### What you are asked to do
Starting at the top of the entries below, set down every line exactly, please, until you reach the line with "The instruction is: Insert", which is included too.

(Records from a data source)

....

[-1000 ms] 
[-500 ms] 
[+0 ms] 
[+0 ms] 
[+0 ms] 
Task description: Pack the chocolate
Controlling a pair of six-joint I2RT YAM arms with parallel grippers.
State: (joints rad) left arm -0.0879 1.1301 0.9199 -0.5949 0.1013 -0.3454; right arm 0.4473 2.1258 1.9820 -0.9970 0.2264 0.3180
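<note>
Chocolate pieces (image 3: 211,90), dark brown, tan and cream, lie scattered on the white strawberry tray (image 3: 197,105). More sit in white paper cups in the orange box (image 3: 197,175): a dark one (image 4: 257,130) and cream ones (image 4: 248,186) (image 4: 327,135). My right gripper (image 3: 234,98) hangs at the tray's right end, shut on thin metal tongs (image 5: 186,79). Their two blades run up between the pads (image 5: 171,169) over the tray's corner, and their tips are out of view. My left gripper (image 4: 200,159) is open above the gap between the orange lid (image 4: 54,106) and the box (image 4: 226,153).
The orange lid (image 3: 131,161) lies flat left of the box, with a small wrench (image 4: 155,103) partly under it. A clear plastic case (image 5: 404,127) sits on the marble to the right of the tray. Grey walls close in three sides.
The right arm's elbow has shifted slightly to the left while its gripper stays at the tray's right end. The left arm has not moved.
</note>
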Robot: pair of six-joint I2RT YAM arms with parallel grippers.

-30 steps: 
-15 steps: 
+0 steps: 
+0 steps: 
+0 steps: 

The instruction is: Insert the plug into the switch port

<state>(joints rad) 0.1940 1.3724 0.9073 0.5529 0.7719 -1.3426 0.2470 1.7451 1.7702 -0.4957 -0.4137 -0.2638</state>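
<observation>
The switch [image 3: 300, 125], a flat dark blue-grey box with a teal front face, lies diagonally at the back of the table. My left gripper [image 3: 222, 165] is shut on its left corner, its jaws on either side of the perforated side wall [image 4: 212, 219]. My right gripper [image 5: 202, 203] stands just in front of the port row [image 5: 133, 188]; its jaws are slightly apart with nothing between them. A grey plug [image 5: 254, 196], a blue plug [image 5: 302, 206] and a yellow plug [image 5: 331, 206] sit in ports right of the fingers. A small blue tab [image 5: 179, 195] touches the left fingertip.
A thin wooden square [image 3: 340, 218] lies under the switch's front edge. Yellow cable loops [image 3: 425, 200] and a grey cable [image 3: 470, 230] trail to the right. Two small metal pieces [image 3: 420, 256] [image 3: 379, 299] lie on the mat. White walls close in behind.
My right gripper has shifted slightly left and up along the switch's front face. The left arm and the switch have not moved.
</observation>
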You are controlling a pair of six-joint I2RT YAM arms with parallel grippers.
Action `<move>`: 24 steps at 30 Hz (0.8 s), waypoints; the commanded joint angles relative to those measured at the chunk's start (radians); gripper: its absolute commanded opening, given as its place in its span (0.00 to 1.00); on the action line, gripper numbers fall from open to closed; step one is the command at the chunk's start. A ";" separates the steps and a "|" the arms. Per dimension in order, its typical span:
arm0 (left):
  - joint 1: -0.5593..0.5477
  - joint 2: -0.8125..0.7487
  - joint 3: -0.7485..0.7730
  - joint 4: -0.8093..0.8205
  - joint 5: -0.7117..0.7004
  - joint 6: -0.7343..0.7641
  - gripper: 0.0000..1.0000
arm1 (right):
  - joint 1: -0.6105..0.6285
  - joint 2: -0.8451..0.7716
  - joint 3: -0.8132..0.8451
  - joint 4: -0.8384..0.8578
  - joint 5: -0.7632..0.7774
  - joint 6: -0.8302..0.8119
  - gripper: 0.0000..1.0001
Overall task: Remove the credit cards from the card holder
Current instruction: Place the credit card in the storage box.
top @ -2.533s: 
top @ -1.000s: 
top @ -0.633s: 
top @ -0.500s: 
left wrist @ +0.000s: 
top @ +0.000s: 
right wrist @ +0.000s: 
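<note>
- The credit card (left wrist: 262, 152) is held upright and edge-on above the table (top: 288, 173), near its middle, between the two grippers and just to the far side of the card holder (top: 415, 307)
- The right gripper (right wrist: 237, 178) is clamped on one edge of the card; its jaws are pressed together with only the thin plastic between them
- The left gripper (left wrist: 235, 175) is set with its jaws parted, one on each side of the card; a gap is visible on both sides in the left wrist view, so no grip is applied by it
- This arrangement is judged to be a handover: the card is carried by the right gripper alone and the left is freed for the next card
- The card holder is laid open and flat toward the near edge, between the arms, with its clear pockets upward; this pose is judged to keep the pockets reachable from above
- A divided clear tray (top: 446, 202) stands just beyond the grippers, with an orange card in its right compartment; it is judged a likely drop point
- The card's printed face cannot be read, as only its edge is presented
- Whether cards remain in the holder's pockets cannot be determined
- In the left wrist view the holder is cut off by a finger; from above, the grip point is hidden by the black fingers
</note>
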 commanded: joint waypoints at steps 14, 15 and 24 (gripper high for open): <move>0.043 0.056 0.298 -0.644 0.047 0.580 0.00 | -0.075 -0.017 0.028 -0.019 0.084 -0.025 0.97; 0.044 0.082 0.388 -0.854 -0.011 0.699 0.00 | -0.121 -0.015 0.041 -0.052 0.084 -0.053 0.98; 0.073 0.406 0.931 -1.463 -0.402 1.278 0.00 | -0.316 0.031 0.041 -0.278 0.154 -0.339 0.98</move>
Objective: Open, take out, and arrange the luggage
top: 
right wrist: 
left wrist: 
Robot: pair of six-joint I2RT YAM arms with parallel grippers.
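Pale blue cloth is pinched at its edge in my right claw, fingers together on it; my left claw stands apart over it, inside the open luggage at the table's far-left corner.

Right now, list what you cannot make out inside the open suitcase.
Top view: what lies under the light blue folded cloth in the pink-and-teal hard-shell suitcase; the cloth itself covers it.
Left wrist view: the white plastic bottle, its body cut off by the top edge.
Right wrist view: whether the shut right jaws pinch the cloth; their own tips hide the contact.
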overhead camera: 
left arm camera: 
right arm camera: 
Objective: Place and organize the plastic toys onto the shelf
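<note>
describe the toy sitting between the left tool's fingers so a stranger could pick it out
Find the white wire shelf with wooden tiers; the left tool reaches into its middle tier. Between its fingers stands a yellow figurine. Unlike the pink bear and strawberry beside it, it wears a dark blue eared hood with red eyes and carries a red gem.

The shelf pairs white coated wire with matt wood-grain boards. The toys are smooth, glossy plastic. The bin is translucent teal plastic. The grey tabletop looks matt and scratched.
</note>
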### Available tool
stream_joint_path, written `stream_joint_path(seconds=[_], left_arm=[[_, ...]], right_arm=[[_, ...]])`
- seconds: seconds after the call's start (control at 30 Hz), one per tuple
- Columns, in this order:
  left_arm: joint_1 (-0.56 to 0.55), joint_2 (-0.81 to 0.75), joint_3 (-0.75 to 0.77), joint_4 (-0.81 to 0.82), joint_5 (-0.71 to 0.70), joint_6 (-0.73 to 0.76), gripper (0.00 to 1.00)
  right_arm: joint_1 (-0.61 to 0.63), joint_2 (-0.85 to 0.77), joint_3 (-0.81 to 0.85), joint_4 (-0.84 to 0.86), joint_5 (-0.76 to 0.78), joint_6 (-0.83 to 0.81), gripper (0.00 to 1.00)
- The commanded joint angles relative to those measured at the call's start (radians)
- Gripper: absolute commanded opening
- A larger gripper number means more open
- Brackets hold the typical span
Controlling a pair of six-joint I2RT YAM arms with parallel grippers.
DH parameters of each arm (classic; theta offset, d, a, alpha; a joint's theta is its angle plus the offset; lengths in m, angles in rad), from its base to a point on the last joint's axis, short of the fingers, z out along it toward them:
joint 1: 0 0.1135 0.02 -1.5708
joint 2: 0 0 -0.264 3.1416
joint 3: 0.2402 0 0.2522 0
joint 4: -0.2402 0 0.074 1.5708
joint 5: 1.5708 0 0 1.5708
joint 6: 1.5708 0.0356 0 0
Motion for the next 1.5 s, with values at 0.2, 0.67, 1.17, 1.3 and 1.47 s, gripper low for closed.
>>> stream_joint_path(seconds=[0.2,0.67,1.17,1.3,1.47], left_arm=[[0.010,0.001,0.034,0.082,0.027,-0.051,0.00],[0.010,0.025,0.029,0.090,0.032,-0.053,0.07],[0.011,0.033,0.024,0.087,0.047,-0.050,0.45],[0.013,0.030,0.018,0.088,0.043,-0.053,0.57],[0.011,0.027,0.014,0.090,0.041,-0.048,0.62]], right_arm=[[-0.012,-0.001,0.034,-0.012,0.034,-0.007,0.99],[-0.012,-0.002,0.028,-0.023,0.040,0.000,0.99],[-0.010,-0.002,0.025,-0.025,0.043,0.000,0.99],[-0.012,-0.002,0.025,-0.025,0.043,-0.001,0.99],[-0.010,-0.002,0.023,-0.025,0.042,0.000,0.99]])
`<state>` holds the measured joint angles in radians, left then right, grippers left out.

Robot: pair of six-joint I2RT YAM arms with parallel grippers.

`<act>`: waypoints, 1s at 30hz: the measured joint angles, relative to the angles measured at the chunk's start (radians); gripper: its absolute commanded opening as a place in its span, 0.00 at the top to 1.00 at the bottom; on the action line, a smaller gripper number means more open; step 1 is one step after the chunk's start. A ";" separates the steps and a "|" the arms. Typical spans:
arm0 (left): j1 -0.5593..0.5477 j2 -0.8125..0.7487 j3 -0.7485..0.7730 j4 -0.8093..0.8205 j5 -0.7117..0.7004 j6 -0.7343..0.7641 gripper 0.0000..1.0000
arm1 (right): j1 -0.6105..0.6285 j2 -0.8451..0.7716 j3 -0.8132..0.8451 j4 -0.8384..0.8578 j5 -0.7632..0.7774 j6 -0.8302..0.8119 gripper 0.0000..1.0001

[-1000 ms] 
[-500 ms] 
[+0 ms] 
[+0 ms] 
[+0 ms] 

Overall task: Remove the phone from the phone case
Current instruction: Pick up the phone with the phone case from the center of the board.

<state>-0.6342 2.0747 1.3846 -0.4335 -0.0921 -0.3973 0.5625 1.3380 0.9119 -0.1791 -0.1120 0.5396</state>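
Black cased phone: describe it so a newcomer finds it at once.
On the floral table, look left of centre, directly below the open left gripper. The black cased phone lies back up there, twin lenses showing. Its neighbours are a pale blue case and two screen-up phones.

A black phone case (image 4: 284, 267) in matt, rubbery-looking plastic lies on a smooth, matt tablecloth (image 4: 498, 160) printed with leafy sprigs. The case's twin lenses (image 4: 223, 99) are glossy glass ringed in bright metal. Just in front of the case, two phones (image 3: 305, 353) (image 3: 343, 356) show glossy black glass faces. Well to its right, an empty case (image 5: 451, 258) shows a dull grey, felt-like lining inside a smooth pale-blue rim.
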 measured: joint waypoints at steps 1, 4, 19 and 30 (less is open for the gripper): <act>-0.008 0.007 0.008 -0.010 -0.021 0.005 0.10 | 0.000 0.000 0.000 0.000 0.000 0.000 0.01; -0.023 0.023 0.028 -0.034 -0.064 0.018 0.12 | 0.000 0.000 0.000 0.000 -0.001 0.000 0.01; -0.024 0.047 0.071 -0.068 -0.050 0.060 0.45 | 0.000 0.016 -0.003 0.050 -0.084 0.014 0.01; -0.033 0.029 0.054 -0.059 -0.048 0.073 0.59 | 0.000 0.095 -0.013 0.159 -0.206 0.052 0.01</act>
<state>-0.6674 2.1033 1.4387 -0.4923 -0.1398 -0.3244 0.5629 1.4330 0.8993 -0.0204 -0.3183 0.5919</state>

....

### Task output
[-1000 ms] 
[-500 ms] 
[+0 ms] 
[+0 ms] 
[+0 ms] 
Task description: Pack the chocolate
Controlling a pair of six-joint I2RT YAM arms with parallel grippers.
State: (joints rad) left arm -0.0879 1.1301 0.9199 -0.5949 0.1013 -0.3454; right arm 0.4473 2.1258 1.9820 -0.9970 0.2264 0.3180
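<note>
Chocolate pieces (image 3: 211,90), dark brown, tan and cream, lie scattered on the white strawberry tray (image 3: 197,105). More sit in white paper cups in the orange box (image 3: 197,175): a dark one (image 4: 257,130) and cream ones (image 4: 248,186) (image 4: 327,135). My right gripper (image 3: 234,98) hangs at the tray's right end, shut on thin metal tongs (image 5: 186,79). Their two blades run up between the pads (image 5: 171,169) over the tray's corner, and their tips are out of view. My left gripper (image 4: 200,159) is open above the gap between the orange lid (image 4: 54,106) and the box (image 4: 226,153).
The orange lid (image 3: 131,161) lies flat left of the box, with a small wrench (image 4: 155,103) partly under it. A clear plastic case (image 5: 404,127) sits on the marble to the right of the tray. Grey walls close in three sides.
The right arm's elbow has shifted slightly to the left while its gripper stays at the tray's right end. The left arm has not moved.
</note>
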Robot: pair of six-joint I2RT YAM arms with parallel grippers.

-30 steps: 
-15 steps: 
+0 steps: 
+0 steps: 
+0 steps: 

The instruction is: Insert the plug into the switch port

The exercise requires no additional answer.